#capjamesg[d]"I’m half joking, but if we can have HTTP 418 I’m a Teapot then there is enough room in the HTTP standard for the more useful HTTP 419 Never Gonna Give You Up error code."
#capjamesg[d]Using MapReduce I could run a calculation across multiple servers?
#capjamesg[d]I figure that nodes > having one big computer to do everything.
#capjamesg[d]The link building process is, roughly: scroll through Elasticsearch and find every link in every document (this takes about 1h:30m with the 370k pages right now), calculate how many links point to each page (which involves a dictionary and iterating over every link), and then updating Elasticsearch so that the new link values are all recorded.
#capjamesg[d]This can work in a few hours right now so it's not as if I need a solution right away. But I figure that in 100-200k more documents, I'll run into trouble again.
#aaronpki thought graph databases were supposed to do this for you
#[KevinMarks]I did it with sql tables and updated it incrementally, but Google's PageRank did it recursively so needed more computation, and they came up with MapReduce to distribute it (and also to do it in O(n) by reading each link once.

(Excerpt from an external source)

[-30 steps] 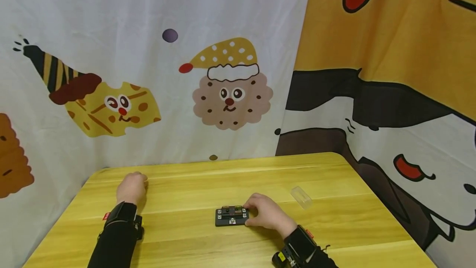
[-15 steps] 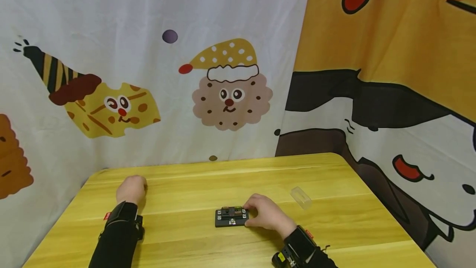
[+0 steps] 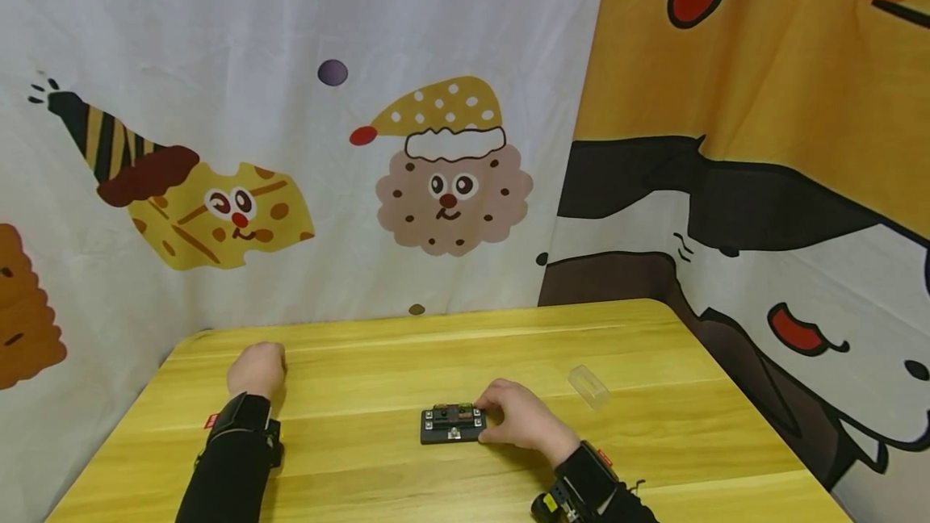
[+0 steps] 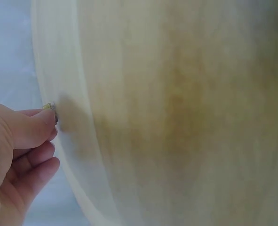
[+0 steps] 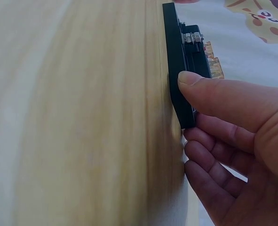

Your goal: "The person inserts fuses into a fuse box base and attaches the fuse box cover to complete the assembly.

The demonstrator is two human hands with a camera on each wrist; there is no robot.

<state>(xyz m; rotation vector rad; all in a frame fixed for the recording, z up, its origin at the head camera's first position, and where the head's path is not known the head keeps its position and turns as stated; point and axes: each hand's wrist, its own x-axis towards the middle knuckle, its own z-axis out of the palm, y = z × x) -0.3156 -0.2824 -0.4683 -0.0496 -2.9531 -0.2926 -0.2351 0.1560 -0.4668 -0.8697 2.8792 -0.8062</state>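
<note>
From the head camera: right hand (image 3: 526, 418) at the right end of a black device (image 3: 454, 428), resting low in the middle of the wooden table (image 3: 363, 370), forefinger by the far corner, thumb by the near one. Clearer from the right wrist — device pinched at that end between thumb and forefinger, other fingers bent below, with amber see-through pieces standing out along the device's top, hard to make out from the head. Of the left hand (image 3: 257, 370), near the table's far left corner, only the back in the head view, fingertips hidden; from the left wrist, thumb and forefinger clamped on a small yellow-and-silver piece (image 4: 50, 107), too small to tell what. Right of the device, beyond the right hand, a clear plastic piece (image 3: 588, 387) on the table, visible only from the head, likewise most of the cartoon-printed curtain (image 3: 276, 23) behind.
</note>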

#capjamesg[d]Would it be more efficient to log each link as it is found in crawling?
#capjamesg[d]If I done that and rebuilt the index, I'd take off 1:30 from the link calculation.
mikeputnam joined the channel
#capjamesg[d]Can you give an example of a graph database aaronpk?
#capjamesg[d]I retrieve then iterate over every object in my elastic search instance. In each iteration I find all links, do a bit of qualification, and then append them to a file.
#capjamesg[d]links.csv held over 3 million links as of the last run.
#capjamesg[d]Which is why I’m looking to optimize it.
#GWGcapjamesg[d]: I also want some logic for backing off or speeding up polling
#GWGFor example, let's say you post once a day, I should be able to determine that and only poll daily
#GWGIf you start posting more often, I should be able to change it
#capjamesg[d]That’s something I would like to do too.
#GWGI may not do it all for the first iteration, but I want to plan it out
#capjamesg[d]Maybe a rolling average of the last month of updates?
#capjamesg[d]And maybe have a function to poll all feeds again every so often in case a site suddenly posts again.
#capjamesg[d]for instance, I could take a one month break from posting. I wouldn’t want that to mean my Microsub reader would not pick up on my posts for weeks.
#[KevinMarks]so, you should be able to close in on a rough posting frequency by doing exponential backoff, and when you get a post stop backing off, or divide the interval by the # of posts seen
#GWGcapjamesg[d]: That's the idea..I just don't want to hammer anyone's site.